Please copy, exactly as written, the span from the first line below to the line that contains "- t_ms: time", including both, and skip the pictures.

Data excerpts
-- Opening Marker --

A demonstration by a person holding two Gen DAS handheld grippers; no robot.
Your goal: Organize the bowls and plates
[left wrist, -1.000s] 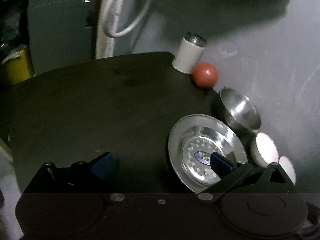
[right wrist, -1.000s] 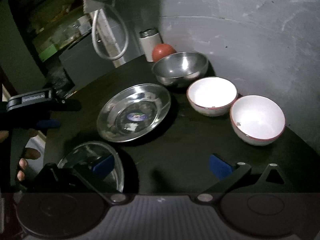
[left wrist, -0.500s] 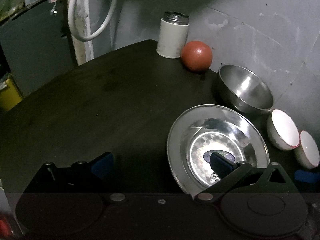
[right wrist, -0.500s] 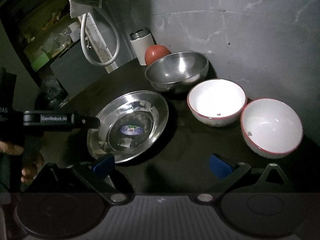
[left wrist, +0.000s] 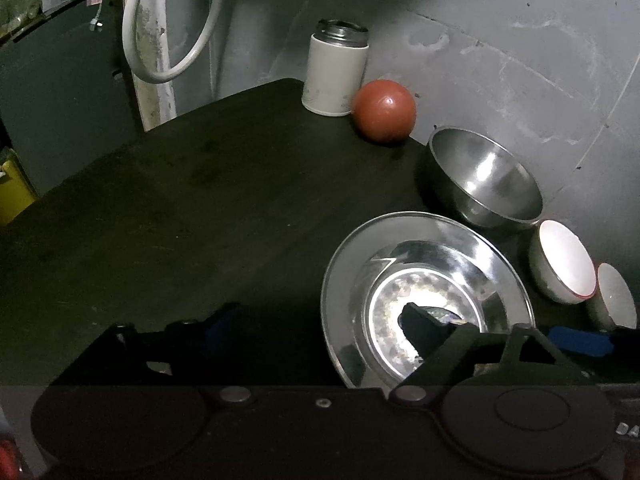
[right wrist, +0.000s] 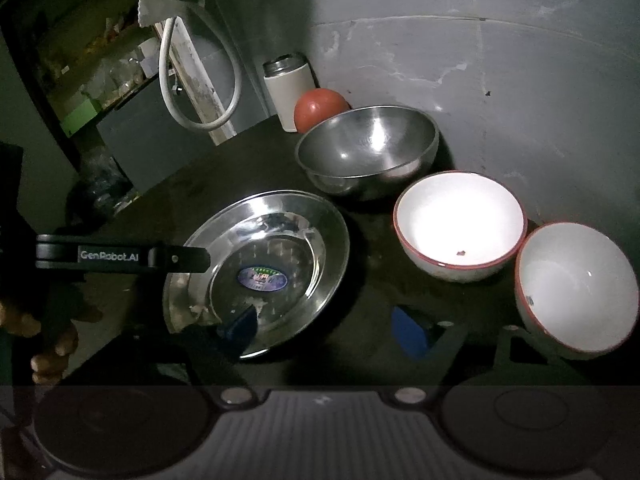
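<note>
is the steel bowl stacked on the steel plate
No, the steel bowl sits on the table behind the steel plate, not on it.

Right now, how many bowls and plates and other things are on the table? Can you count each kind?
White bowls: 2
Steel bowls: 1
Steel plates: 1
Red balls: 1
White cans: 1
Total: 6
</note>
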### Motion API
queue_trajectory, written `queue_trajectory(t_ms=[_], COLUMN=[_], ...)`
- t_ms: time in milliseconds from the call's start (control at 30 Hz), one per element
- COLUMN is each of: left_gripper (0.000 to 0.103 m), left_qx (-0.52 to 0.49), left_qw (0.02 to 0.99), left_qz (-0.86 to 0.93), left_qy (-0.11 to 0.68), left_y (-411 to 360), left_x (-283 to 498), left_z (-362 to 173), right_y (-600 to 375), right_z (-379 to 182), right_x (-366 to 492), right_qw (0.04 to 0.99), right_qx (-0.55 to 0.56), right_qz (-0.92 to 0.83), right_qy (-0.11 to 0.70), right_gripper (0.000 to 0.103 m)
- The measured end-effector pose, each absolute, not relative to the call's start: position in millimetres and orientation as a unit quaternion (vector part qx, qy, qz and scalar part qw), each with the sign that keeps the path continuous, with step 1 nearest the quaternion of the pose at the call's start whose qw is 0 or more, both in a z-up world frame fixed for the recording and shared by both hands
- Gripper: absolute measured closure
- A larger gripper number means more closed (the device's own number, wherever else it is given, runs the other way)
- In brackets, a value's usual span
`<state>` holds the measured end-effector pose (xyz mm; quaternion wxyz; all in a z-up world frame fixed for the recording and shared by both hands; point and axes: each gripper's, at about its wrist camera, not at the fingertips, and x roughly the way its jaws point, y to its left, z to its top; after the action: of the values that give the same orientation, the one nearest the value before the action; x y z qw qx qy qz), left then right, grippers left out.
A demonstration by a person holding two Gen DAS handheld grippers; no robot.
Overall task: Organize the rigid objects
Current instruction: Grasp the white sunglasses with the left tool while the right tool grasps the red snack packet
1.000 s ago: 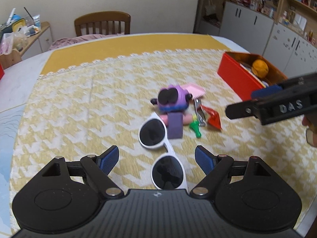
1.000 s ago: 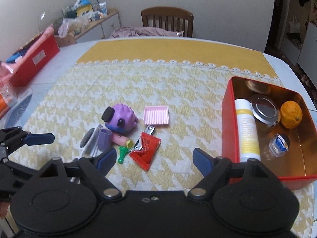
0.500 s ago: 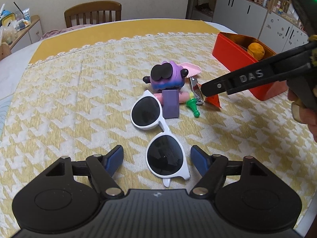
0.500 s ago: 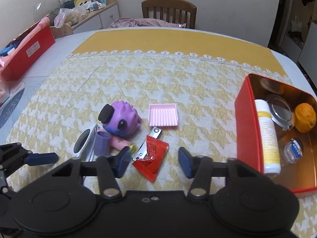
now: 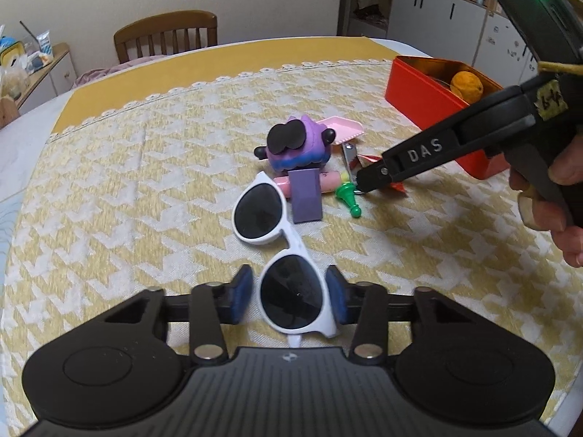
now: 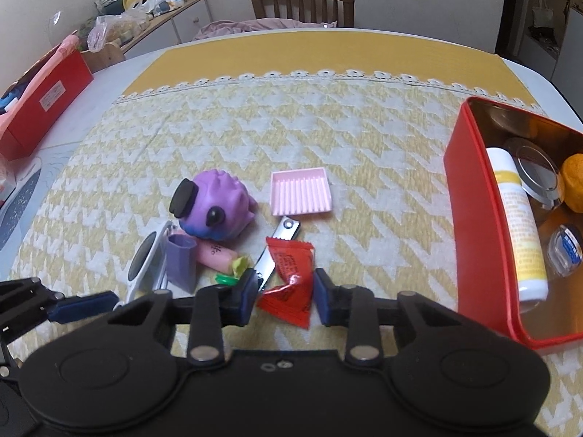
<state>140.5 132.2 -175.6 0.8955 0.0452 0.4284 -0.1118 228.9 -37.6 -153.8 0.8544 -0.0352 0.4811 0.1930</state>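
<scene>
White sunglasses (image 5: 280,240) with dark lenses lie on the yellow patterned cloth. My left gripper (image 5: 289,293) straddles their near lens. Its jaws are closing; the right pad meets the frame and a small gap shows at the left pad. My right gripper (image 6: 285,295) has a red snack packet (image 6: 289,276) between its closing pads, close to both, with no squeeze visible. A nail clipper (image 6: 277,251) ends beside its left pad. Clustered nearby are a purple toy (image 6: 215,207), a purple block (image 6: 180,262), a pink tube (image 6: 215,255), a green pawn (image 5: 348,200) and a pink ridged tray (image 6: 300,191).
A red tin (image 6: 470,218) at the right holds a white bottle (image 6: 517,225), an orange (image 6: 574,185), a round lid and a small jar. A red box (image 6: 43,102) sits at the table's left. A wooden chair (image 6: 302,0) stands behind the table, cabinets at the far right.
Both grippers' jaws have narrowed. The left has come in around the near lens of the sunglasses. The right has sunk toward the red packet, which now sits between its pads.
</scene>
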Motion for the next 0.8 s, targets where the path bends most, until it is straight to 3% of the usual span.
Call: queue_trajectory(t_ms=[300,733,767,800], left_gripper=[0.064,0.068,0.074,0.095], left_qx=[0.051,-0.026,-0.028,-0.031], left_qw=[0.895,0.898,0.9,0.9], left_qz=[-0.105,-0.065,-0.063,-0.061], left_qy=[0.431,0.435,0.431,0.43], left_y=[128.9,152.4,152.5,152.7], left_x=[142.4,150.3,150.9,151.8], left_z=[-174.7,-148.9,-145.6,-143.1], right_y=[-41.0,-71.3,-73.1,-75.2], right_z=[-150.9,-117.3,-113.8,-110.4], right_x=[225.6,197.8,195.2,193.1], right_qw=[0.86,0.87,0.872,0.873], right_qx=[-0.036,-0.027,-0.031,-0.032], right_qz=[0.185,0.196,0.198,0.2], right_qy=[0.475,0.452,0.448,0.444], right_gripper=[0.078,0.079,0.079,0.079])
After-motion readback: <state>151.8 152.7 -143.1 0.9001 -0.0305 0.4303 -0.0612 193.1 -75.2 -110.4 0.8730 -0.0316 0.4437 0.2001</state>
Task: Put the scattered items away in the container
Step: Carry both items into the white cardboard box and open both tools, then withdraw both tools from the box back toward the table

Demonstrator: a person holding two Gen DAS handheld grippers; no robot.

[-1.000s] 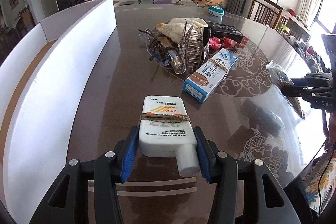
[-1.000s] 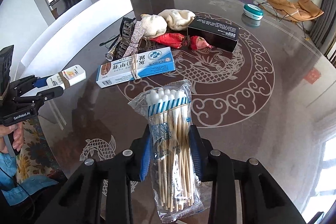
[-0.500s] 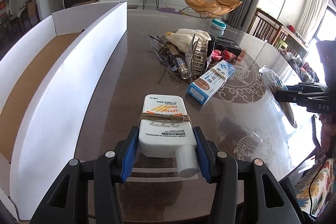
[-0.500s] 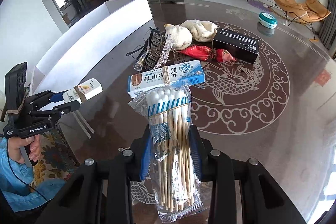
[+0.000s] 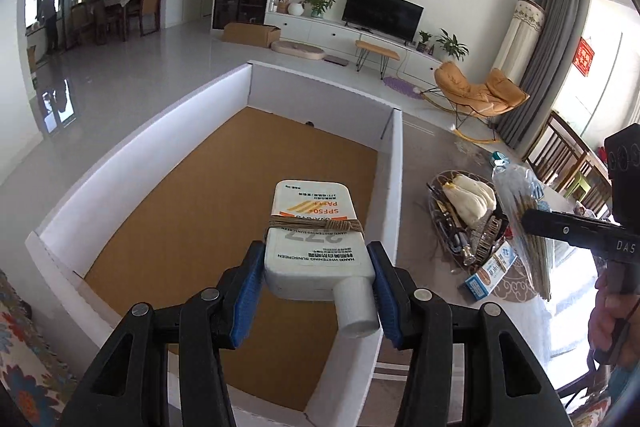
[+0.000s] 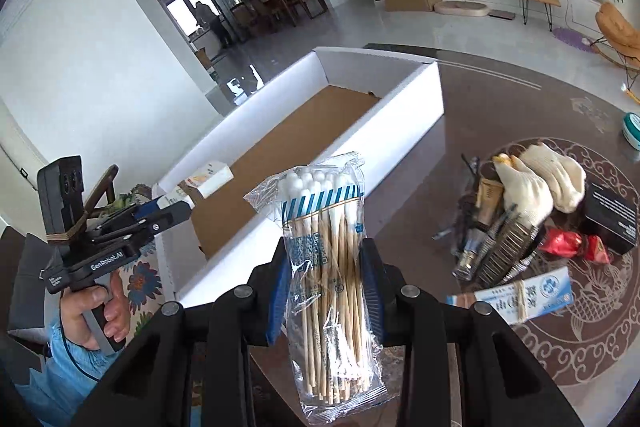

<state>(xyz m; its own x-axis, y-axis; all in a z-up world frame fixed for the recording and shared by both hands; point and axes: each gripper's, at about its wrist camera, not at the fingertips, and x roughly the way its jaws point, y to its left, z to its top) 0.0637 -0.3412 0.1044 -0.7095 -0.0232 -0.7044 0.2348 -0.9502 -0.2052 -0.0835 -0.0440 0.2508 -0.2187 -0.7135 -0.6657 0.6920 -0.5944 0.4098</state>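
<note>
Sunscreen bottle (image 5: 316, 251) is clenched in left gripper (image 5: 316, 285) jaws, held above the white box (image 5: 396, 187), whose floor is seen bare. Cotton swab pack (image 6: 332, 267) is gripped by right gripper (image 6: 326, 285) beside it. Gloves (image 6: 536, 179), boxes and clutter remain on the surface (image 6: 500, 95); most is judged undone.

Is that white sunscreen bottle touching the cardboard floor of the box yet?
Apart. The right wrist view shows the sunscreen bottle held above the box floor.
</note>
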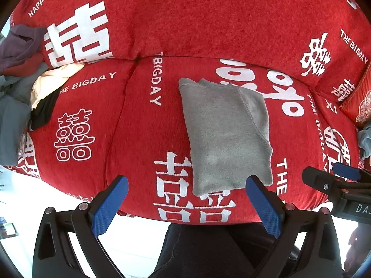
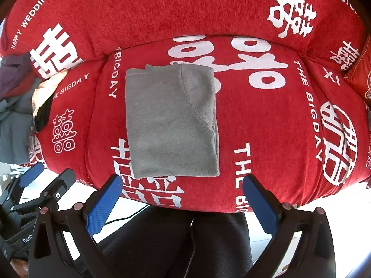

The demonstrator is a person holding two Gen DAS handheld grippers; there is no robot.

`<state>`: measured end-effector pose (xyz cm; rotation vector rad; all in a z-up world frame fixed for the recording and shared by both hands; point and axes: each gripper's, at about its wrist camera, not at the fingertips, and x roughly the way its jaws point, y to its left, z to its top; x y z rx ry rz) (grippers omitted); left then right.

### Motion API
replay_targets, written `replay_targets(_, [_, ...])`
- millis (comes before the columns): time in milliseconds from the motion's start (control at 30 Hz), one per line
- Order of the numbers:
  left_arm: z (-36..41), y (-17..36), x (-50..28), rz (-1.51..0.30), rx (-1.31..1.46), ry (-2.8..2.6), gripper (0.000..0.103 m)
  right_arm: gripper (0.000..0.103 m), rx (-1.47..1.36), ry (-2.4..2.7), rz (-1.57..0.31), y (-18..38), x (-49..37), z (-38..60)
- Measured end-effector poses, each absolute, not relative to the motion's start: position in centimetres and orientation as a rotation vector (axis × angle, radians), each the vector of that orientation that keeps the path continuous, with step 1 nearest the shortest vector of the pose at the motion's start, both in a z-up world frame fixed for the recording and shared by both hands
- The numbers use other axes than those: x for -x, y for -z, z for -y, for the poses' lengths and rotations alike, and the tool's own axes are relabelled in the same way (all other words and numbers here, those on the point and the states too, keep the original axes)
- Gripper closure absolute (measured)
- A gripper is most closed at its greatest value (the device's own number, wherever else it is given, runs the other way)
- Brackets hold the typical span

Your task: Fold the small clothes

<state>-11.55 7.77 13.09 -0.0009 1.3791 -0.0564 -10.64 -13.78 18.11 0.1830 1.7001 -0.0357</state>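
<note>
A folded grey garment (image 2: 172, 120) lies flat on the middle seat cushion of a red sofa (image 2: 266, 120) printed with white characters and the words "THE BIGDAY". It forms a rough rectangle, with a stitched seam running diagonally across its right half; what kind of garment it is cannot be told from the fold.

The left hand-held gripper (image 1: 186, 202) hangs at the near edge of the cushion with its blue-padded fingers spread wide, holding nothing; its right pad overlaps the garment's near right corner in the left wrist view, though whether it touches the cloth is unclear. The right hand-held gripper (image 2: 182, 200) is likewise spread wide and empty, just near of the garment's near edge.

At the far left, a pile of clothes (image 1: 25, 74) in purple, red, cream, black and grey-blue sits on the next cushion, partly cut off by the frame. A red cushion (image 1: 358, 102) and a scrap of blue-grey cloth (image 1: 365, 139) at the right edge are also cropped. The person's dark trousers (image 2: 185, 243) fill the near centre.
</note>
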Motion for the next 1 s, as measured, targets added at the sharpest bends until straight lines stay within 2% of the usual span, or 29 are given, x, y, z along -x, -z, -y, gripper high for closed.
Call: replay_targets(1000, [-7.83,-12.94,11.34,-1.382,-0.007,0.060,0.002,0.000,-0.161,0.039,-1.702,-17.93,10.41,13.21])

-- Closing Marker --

Written reply:
A demonstration by a person holding two Gen DAS handheld grippers; no robot.
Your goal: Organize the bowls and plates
[left wrist, -1.000s] 
[right wrist, -1.000s] 
[left wrist, -0.500s] 
[right wrist, -0.500s] 
[left wrist, +0.000s] 
[right wrist, +0.000s] 
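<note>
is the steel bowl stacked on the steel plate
No, the steel bowl sits on the table behind the steel plate, not on it.

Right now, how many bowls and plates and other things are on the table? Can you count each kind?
White bowls: 2
Steel bowls: 1
Steel plates: 1
Red balls: 1
White cans: 1
Total: 6
</note>
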### Motion API
queue_trajectory, written `queue_trajectory(t_ms=[_], COLUMN=[_], ...)`
- t_ms: time in milliseconds from the call's start (control at 30 Hz), one per element

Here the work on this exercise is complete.